Character rules

Character rules identify sequences of characters that represent particular entities in your text, such as telephone numbers, email addresses, or product identifiers.

For example, you might want to identify United States telephone numbers such as 704-501-1500. But because phone numbers can be written in other ways, such as (704) 501-1500, writing a regular expression to find all other the possible variations can be challenging.

Character rules graphical editor

By using the Content Analytics Studio character rules editor, you can generate these character rule expressions graphically by basing the rules on sample text that contains the character sequences. After the sample text is analyzed by Content Analytics Studio, the pattern of character classes that represent the selected text is displayed in a tree format. You can then modify the pattern to match similar sequences of characters and define one or more annotations to create when matching text is found in the document. You can also create features for the annotations.
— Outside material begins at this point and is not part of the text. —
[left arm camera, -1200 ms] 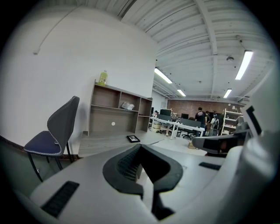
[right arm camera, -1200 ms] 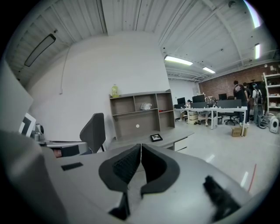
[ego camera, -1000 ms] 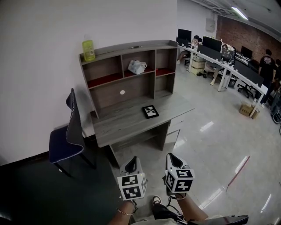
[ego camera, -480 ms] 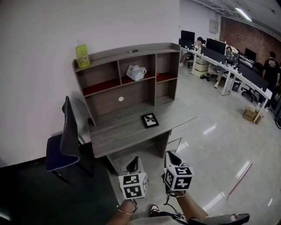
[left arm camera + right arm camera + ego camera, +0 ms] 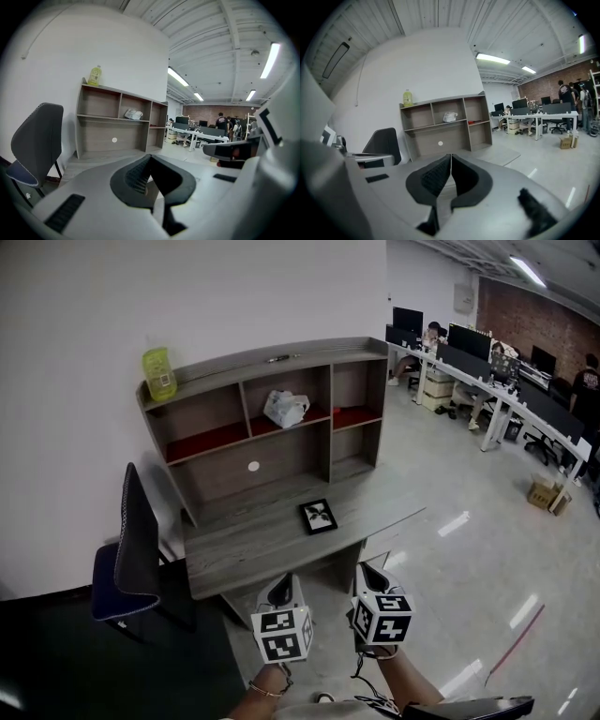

For a United States phone number annotation, you might create a feature for the area code, which is the first three numbers in the telephone number.

The character rules are stored in a character rules database. This database is then built into a character rules dictionary file that can be used in the lexical analysis stage of a UIMA pipeline to analyze text and annotate items of interest. Each character rules database typically contains a collection of character rules that are specific to a particular type of character sequence to be matched, such as telephone numbers in their various formats.
Tips: To help with maintenance of the rules:
  • Group similar character rules in the same database.
  • It is easier to manage and maintain groups of simple character rules. If the character sequence tree for a rule becomes too complex to manipulate, consider creating a separate character rule in the same database to handle alternative cases. You can define multiple rules that create annotations with the same name.

Character rules files

Alternatively, you can manually configure character rules by defining variables and regular expressions in CHARRULES files. This approach is for experienced users who want to create complex character rules.